### TASK STATEMENT
How many lines in these records hold the string "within"? State only that number.
===== RECORDS FOR THE EXERCISE =====
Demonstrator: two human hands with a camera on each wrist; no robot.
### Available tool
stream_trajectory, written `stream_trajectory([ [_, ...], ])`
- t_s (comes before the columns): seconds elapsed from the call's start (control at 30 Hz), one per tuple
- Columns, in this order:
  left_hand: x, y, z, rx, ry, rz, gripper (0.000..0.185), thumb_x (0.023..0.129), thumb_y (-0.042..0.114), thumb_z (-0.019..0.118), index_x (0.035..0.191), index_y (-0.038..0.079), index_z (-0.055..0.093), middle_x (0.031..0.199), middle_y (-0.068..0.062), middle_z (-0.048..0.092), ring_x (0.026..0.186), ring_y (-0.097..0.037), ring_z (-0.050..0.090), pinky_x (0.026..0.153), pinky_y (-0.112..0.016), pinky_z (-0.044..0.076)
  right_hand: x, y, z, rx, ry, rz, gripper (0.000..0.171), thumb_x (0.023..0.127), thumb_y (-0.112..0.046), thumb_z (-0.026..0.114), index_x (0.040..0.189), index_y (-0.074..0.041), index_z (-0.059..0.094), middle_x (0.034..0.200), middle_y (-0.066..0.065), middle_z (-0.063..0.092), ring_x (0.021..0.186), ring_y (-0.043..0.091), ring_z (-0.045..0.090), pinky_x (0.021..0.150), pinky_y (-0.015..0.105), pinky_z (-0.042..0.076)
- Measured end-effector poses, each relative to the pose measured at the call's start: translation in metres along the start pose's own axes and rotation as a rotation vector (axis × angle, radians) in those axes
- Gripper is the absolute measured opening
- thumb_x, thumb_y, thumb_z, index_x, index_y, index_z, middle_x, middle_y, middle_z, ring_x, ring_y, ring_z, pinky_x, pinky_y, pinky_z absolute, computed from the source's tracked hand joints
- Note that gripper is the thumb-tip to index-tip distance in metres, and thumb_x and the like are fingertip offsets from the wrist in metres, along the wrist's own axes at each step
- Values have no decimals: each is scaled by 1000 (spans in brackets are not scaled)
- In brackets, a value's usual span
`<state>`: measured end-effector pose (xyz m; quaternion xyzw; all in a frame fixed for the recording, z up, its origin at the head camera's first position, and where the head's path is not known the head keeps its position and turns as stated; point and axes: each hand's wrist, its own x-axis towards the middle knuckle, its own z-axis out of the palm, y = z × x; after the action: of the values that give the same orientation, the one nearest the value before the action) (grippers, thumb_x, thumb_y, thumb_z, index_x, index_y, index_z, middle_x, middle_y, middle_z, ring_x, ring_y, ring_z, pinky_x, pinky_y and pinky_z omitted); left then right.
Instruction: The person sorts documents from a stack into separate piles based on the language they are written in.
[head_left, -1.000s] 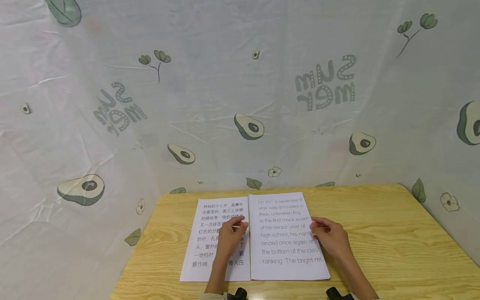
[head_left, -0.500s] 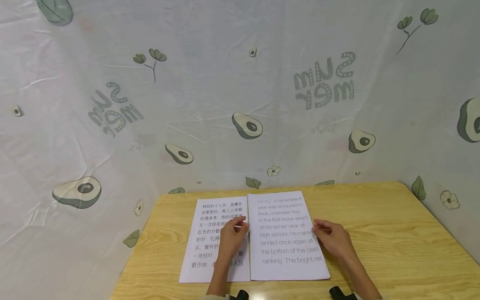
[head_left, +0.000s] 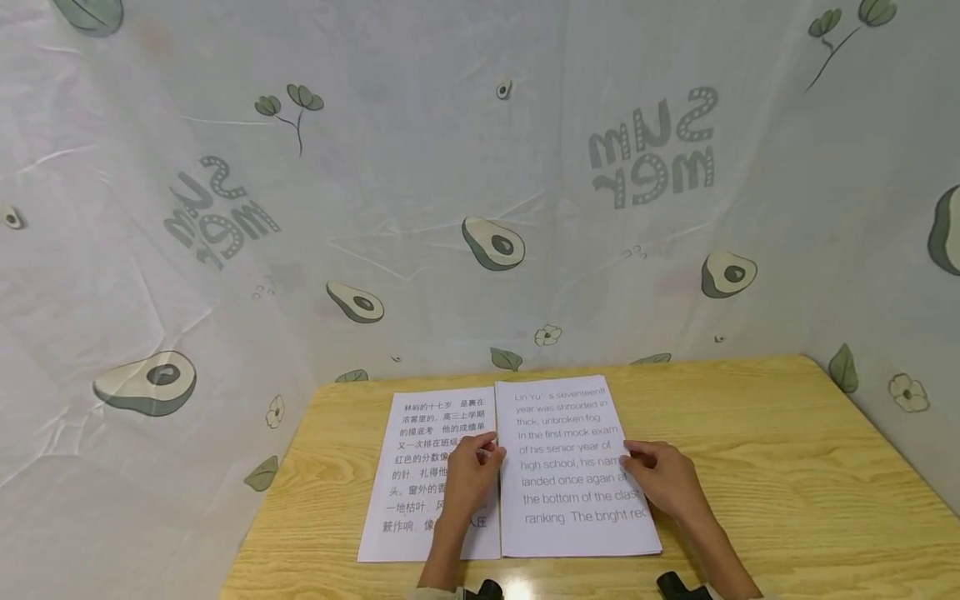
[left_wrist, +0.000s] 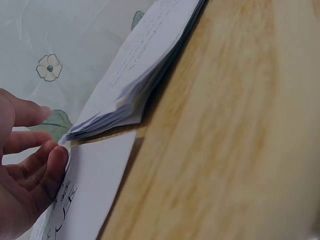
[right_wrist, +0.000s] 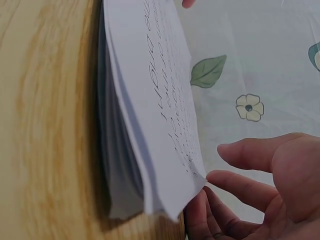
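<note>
A thick stack of white pages with English print (head_left: 570,467) lies on the wooden table (head_left: 787,483), with a sheet of Chinese print (head_left: 420,467) beside it on the left. My left hand (head_left: 468,475) lies over the Chinese sheet and pinches the stack's left edge. My right hand (head_left: 663,477) grips the right edge. In the left wrist view the stack (left_wrist: 145,65) is raised a little off the table, its edge between my thumb and fingers (left_wrist: 50,160). In the right wrist view my fingers (right_wrist: 200,215) curl under the stack (right_wrist: 150,100), with the thumb above.
A pale cloth printed with avocados and flowers (head_left: 450,208) hangs close behind and to both sides of the table. Bare wood stretches to the right of the pages. Two black wrist devices (head_left: 480,590) show at the near edge.
Both hands stay at the stack's edges; the left hand has crept slightly up and right. The view has tilted a little.
</note>
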<state>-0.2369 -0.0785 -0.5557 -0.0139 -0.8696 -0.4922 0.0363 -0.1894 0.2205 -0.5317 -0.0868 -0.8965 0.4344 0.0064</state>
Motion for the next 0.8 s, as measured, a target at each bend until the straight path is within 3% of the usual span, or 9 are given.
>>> stream_trajectory([
  [0.47, -2, -4, 3, 106, -15, 51, 36, 95, 16, 78, 130, 5, 76, 102, -3, 68, 81, -9, 56, 66, -20, 48, -2, -2, 1, -27, 5, -12, 46, 100, -17, 71, 137, 10, 66, 123, 28, 69, 100, 30, 70, 75, 32, 53],
  [0.8, -3, 0, 4, 97, -13, 40, 37, 96, 15, 78, 131, 5, 76, 104, -5, 68, 81, -10, 55, 65, -20, 47, -3, -5, 3, -48, 17, -35, 45, 100, -15, 72, 137, 9, 67, 127, 29, 68, 102, 32, 70, 75, 31, 53],
])
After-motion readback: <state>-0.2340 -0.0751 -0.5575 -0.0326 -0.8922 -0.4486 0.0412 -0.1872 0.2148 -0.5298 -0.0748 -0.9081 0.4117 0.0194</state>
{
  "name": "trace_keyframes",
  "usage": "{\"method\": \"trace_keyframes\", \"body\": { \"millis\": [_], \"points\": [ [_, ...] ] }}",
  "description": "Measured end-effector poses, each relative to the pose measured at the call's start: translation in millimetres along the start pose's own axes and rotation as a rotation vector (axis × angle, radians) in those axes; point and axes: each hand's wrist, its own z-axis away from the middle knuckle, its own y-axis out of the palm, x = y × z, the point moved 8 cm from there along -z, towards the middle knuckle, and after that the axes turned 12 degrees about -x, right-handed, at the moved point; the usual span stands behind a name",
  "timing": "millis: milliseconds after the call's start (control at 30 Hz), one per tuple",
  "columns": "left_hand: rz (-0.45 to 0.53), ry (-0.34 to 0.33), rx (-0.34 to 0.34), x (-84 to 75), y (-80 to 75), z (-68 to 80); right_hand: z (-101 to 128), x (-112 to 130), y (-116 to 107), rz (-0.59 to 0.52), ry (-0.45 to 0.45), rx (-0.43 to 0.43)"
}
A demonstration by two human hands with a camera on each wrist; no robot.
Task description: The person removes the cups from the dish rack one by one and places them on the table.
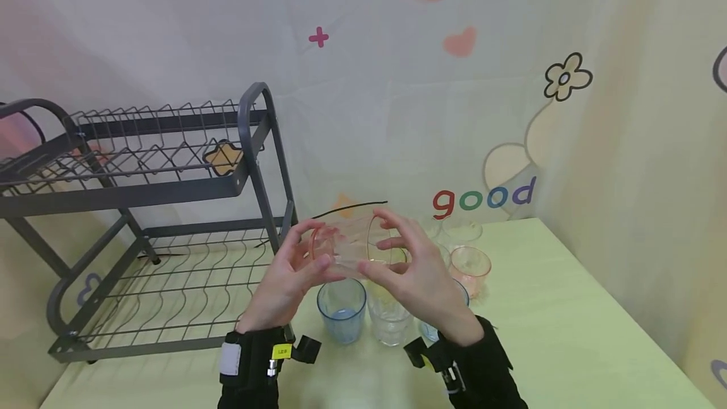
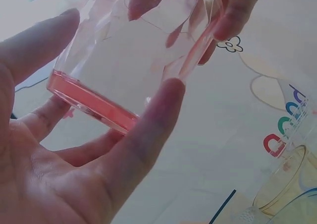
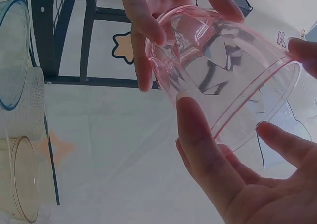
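Note:
A clear pink-tinted drinking glass (image 1: 353, 243) with a faceted body lies sideways in the air between both hands, above other glasses. My left hand (image 1: 291, 278) grips its base end. In the left wrist view, the thick pink base (image 2: 94, 101) of that glass sits between thumb and fingers. My right hand (image 1: 419, 273) holds the rim end, thumb on the near side and fingers over the far side. The open rim (image 3: 257, 97) faces the right palm in the right wrist view. Nothing shows inside the glass.
Below the hands stand a blue glass (image 1: 342, 315) and a clear glass (image 1: 392, 326). Another pink glass (image 1: 470, 270) is to the right, with more glasses behind. A two-tier dark metal rack (image 1: 165, 197) occupies the left of the green table (image 1: 573, 320); a printed curtain (image 1: 363, 100) hangs behind.

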Motion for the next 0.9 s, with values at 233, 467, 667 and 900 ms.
{"method": "trace_keyframes", "body": {
  "millis": [233, 467, 667, 900],
  "points": [
    [-0.183, 0.01, 0.008, 4.1, 5.4, -0.2, -6, 1, -18, 0.099, -0.054, 0.016],
    [-0.531, 0.009, 0.021, 10.5, -0.8, 2.1, -13, 12, -49, 0.311, -0.144, 0.038],
    [-0.777, 0.02, -0.022, 12.4, -15.0, 2.9, -10, 19, -79, 0.449, -0.153, 0.074],
    [-0.915, 0.035, 0.003, 17.6, -12.5, 5.0, -10, 9, -114, 0.76, -0.228, 0.104]
  ]
}}
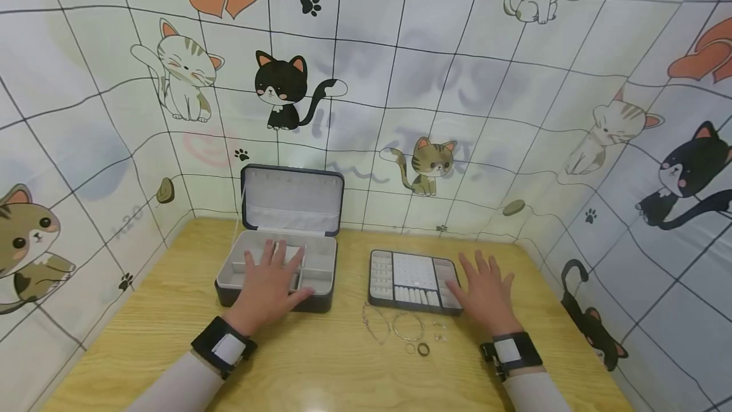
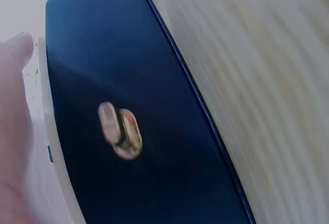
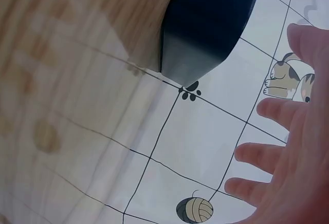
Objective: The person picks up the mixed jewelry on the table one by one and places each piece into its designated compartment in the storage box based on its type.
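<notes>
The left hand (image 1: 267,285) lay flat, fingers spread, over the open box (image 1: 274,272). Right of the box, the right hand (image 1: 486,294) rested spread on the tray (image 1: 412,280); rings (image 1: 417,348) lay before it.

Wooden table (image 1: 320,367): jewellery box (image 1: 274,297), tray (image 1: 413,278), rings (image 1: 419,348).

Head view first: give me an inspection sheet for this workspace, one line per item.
Surface: light wooden table.
Job's things: open dark jewellery box, lid upright; separate grey tray insert to its right.
Clutter: chain, bangle, rings and small earrings lie in front of the tray.
Hands: left hand rests flat with spread fingers over the box; right hand is spread flat at the tray's right edge.
Cables: nothing seen.
Surroundings: cat-print sheet walls on three sides; wrist straps on both arms.
</notes>
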Demonstrator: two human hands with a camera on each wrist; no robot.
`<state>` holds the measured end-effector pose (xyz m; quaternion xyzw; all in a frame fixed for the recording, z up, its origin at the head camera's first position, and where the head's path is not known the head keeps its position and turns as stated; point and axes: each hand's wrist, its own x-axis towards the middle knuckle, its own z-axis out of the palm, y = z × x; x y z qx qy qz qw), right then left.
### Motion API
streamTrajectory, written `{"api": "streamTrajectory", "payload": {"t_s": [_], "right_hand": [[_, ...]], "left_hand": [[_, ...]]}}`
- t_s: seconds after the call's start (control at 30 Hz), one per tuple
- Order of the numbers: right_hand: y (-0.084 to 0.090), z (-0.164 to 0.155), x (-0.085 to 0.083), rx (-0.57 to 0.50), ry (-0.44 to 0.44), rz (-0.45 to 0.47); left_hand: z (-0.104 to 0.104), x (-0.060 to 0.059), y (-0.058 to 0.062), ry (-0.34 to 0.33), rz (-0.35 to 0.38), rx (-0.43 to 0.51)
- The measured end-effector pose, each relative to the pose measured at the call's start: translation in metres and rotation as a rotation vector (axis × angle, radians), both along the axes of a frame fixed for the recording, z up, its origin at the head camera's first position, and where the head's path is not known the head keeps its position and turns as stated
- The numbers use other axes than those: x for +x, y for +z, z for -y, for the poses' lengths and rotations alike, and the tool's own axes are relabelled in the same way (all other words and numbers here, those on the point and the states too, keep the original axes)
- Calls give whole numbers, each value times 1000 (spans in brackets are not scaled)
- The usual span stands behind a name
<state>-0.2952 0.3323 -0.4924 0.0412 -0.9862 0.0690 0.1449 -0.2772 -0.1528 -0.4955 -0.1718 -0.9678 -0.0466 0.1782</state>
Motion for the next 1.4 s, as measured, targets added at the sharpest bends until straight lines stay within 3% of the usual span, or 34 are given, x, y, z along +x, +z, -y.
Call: {"api": "streamTrajectory", "payload": {"t_s": [0.4, 0.73, 1.0, 1.2, 1.4], "right_hand": [[1, -1, 1, -23, 22, 8], [1, 1, -1, -147, 94, -14], [1, 0, 0, -108, 129, 25], [5, -1, 3, -112, 161, 32], [11, 4, 4, -105, 156, 55]], "left_hand": [[-38, 5, 4, -31, -3, 22], [-78, 2, 10, -69, 6, 46], [-104, 0, 11, -76, -15, -8], [-126, 1, 7, -149, -43, -25], [-149, 2, 7, -212, -18, -23]]}}
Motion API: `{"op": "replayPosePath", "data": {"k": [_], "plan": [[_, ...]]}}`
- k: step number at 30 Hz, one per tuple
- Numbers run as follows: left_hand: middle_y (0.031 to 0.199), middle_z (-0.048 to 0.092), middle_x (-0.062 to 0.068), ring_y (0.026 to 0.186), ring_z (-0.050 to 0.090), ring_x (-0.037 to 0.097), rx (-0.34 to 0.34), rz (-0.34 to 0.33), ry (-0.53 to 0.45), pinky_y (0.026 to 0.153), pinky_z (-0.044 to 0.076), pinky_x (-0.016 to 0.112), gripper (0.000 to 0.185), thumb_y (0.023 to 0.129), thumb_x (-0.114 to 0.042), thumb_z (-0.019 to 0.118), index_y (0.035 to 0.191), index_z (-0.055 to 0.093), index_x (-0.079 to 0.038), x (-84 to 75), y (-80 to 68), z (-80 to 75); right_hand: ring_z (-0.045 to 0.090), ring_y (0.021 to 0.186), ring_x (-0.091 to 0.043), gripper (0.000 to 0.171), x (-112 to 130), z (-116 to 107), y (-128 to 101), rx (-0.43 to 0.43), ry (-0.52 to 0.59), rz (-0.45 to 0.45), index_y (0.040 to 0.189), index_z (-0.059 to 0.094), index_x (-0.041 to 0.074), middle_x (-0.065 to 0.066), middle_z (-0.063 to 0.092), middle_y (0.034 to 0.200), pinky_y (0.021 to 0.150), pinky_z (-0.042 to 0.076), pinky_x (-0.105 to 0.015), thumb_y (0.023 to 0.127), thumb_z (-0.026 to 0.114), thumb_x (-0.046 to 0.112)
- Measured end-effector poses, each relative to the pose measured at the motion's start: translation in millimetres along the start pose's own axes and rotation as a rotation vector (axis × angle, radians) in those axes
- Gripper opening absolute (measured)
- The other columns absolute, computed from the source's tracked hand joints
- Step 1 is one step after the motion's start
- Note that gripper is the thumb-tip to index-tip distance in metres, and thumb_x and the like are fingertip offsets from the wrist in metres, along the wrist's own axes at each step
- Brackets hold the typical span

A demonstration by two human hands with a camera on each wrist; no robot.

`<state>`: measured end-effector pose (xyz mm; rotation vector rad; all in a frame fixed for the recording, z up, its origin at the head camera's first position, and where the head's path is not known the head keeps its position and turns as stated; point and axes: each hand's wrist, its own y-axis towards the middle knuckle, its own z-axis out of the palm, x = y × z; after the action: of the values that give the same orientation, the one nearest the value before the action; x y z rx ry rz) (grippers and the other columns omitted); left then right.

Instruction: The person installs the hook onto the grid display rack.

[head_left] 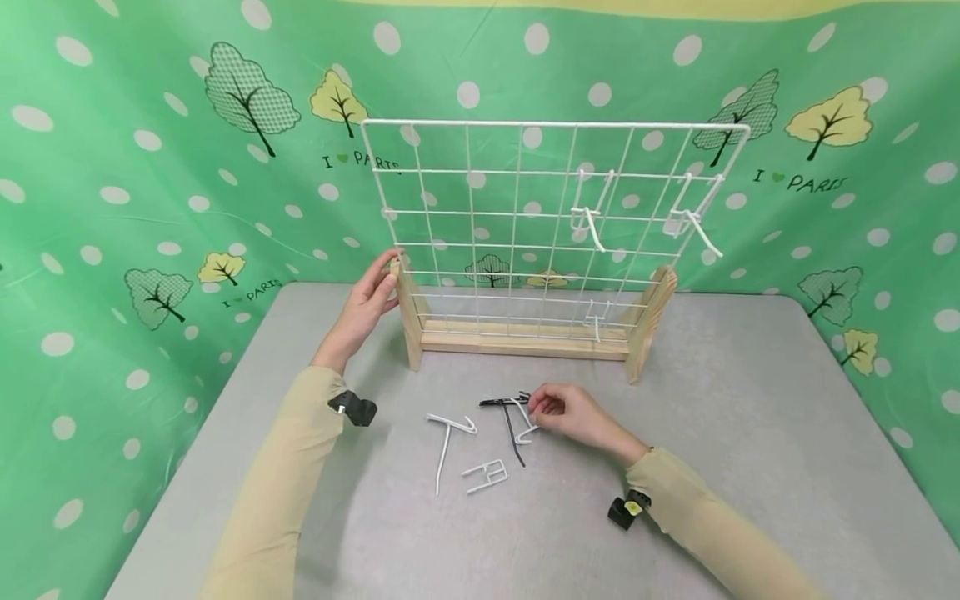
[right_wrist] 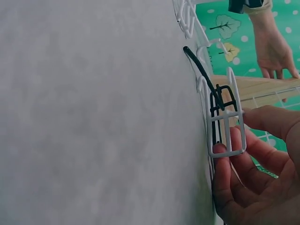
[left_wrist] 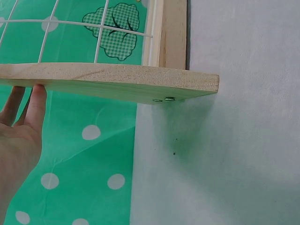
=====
### SOLUTION TO THIS TASK
2